[J-core] j3/mmu and first silicon status.

Wed Mar 22 18:15:53 EDT 2017

On 3/22/2017 8:20 AM, Rob Landley wrote:
> Part of the reason we've been so quiet recently is that J2 development
> is now in feature freeze preparing for first silicon. We're happy enough
> with what we've got that we want to do a small initial proving run of
> actual ASICs. There's still some development on peripherals and bus size
> tweaks going on, but the SOC core you'd run on Numato or Turtle hasn't
> changed in a while and isn't expected to start changing again for a few
> months.
>
> That said, Jeff recently looked at the mmu design Hitachi did for the
> sh3, and it's very heavyweight. We'd rather do a simpler implementation
> for our first pass, and need to study what Linux actually wants out of
> an MMU first. And if we're doing a new mmu design, we'd rather not open
> that can of worms until after the ASIC tapes out. (Which is mostly
> testing work, not development work.)
>
> The problem with the existing sh3 MMU is there's no WAY you can fit it
> in an lx9, and probably not in an lx25. The problem is their MMU walks
> the page tables in software, which completely flushes a simple L1 cache
> like j-core has. To work around that they added L2 cache and made the L1
> 4-way associative, and which drives the FPGA routing nuts. A simple
> implementation of what they did would be several times larger than the
> existing j2 SOC implementation _combined_. (We talked about making our
> L1 2-way associative someday, but what the hitachi mmu needs is not a
> "sweet spot".)
>
> What we really want, to go along with our tiny processor implementation,
> is an mmu that walks the page tables in _hardware_, at least for simple
> faults where the TLB refill is just looking up the translation of an
> existing physical page address. This would avoid the need to run page
> fault handling code through the cache for "soft faults" (or run the same
> code uncached, which would suck about as badly).
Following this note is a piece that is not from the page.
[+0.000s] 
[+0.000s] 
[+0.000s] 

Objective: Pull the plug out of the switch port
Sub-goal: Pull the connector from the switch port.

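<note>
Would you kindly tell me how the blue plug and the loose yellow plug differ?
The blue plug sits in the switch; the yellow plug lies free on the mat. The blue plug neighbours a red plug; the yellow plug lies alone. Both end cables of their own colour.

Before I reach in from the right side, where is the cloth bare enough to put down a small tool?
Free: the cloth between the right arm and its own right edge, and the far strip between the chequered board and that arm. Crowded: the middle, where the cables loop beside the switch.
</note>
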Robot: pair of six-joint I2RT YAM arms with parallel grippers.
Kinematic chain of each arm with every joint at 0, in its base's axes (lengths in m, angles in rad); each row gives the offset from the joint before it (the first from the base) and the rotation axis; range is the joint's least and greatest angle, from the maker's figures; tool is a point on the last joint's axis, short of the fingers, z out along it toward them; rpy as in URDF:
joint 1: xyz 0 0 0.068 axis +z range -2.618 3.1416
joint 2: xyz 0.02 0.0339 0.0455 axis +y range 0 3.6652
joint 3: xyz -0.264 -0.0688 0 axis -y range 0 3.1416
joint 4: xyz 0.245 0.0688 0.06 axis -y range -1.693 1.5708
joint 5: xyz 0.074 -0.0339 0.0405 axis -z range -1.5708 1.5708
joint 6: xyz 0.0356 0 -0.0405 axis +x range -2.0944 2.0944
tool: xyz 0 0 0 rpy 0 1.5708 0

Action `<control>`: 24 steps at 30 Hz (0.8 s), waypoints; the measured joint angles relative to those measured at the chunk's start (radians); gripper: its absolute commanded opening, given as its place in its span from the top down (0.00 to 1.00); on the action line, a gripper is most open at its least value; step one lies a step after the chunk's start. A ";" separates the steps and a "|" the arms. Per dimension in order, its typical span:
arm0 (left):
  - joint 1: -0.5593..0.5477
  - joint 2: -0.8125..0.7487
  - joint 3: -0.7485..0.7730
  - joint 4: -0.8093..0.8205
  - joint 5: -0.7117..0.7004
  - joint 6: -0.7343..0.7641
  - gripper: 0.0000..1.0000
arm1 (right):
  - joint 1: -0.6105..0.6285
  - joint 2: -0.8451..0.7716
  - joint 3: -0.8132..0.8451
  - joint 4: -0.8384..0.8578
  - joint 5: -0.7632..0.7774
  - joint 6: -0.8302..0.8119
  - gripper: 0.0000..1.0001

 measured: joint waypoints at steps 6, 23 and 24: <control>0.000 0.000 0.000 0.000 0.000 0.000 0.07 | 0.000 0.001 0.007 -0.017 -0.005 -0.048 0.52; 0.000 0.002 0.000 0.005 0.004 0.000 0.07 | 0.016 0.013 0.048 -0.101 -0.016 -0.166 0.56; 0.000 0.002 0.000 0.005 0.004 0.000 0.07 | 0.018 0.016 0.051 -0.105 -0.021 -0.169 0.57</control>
... yes, if remembered, I wasn't so happy with the SH3/SH4 MMU design 
either (for similar reasons).

this was part of why in my efforts I mostly threw out this part and used 
a good ol' page-table based MMU.

in my case, basically TTB holds the page-directory for a 2-level 
page-table (using the same basic layout as in 32-bit x86 and ARM).

as-is, PTEs are roughly:
     0..8: map to the same bits as in PTEL.
     9..11: reserved/undefined
     12..28: physical page (4kB only, 1)
     29..31: reserved (probably more page bits, 2)

could probably add an execute-disable bit.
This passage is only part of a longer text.